## INSTRUCTIONS FOR THE TASK
Every line below must be reproduced exactly; no pictures are to be included.

## MATERIAL PROVIDED
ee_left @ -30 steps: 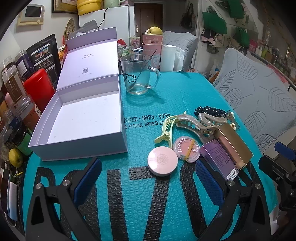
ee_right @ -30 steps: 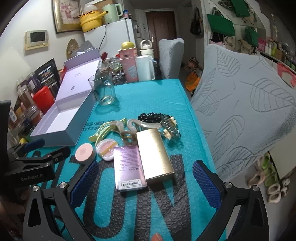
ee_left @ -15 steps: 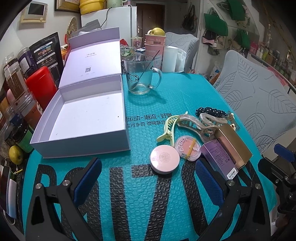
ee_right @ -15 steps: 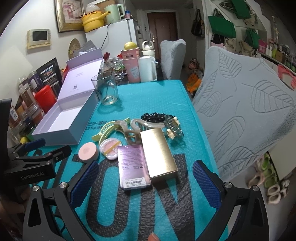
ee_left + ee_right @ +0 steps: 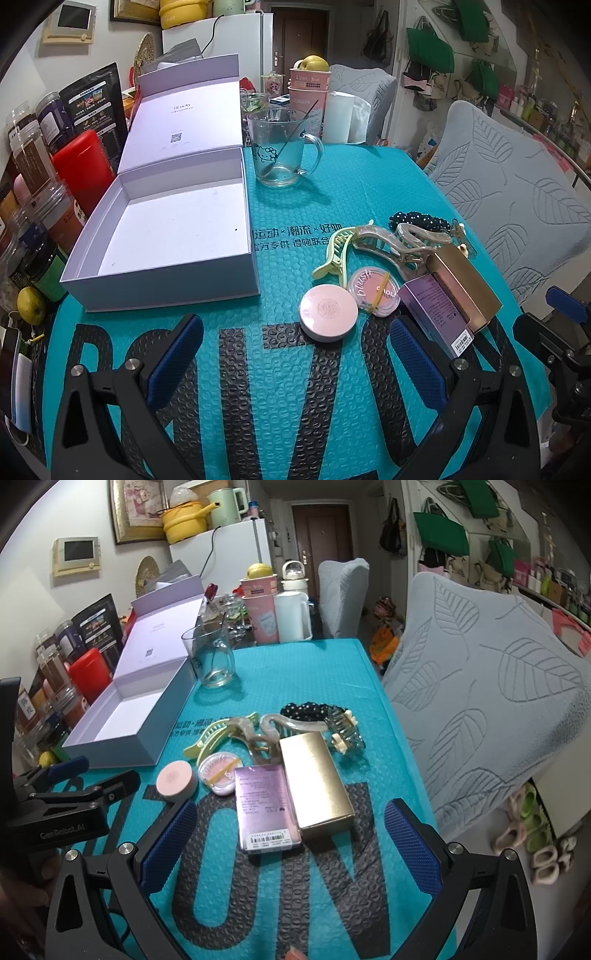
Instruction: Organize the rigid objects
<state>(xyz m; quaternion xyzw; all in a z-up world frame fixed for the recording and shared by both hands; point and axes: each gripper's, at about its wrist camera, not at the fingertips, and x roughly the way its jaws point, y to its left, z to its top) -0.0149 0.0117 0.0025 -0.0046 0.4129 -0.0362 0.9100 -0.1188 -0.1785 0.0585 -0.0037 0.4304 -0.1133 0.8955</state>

## RESPONSE TO THE TASK
ee_left @ -30 steps: 
ee_right @ -30 steps: 
ee_left @ -15 steps: 
ee_right @ -15 steps: 
ee_left + ee_right @ +0 steps: 
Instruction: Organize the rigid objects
<state>(xyz m; quaternion xyzw; all in a z-up world frame fixed for the recording and shared by both hands; point and axes: each gripper's, at about its wrist camera, not at the fingertips, and x roughly the way its jaws point, y to its left, z to its top) -0.0149 0.0117 0.0025 -0.0046 0.4129 -0.0362 0.9100 -0.1188 -0.1785 0.0585 -0.0037 0.4304 -0.1133 0.8955</state>

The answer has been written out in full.